» **Work to complete**
Output the data below exactly.

···

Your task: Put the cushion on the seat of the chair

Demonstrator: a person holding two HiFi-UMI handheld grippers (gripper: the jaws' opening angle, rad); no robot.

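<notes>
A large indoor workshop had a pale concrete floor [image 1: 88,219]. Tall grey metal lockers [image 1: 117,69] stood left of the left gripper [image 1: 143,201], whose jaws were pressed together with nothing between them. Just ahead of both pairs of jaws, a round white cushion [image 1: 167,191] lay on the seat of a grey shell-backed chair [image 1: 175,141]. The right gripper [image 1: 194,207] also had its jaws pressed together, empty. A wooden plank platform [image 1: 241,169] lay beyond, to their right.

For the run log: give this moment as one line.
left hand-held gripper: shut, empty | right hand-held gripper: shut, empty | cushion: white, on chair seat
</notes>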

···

» **Response to the exercise**
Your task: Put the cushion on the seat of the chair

Demonstrator: a person holding two HiFi-UMI handheld grippers (gripper: the jaws' opening angle, rad); no robot.

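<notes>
A large indoor workshop had a pale concrete floor [image 1: 88,219]. Tall grey metal lockers [image 1: 117,69] stood left of the left gripper [image 1: 143,201], whose jaws were pressed together with nothing between them. Just ahead of both pairs of jaws, a round white cushion [image 1: 167,191] lay on the seat of a grey shell-backed chair [image 1: 175,141]. The right gripper [image 1: 194,207] also had its jaws pressed together, empty. A wooden plank platform [image 1: 241,169] lay beyond, to their right.

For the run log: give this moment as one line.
left hand-held gripper: shut, empty | right hand-held gripper: shut, empty | cushion: white, on chair seat
</notes>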

Nothing remains to be done for this exercise.